Released on April 11th without any kind of promotion, Baby Reindeer it became a hit in a couple of weeks thanks to word of mouth and probably also thanks to that “based on a true story” which – in turn – triggered another obsession in the public, now accustomed to true crime: that of finding the figures who inspired the characters of Martha and Darrien in reality, to the point that the police were involved and Gadd himself asked the most morbid on Instagram to stop involving people he knows in their ruminations. More: a woman who claims to be the now famous stalker said in an interview with Daily Mail that she feels exploited by the situation and that, at this point, she is Gadd’s victim.

But Baby Reindeer it’s much more than a stalking story (which by comparison You seems like a cartoonish dark comedy): it is an exhausting and brutal immersion not only in mental illness, but also in the fragility of the human condition in general, a vulnerable, raw and authentic story of how traumas can echo in every aspect of the existence of who has suffered them and how shame can inhibit us from seeking help even from those closest to us.
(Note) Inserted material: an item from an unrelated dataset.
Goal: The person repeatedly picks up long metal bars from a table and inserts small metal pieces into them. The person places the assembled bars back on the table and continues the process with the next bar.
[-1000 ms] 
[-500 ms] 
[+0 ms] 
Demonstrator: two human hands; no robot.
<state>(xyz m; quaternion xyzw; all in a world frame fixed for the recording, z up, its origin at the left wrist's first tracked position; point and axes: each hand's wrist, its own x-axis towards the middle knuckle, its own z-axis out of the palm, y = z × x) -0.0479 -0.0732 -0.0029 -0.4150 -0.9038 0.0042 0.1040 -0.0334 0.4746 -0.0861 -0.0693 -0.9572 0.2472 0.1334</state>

Of course, as he writes Rolling USfits in the wake of the confessional series in which the star is also creator and where the material is often, but not always, autobiographical, you see Fleabag by Phoebe Waller-Bridge (another phenomenon born at the Fringe) e I May Destroy You by Michaela Coel. It’s a giant step for Gadd and a big leap for seriality. Even if that sofa has never seemed so uncomfortable to you.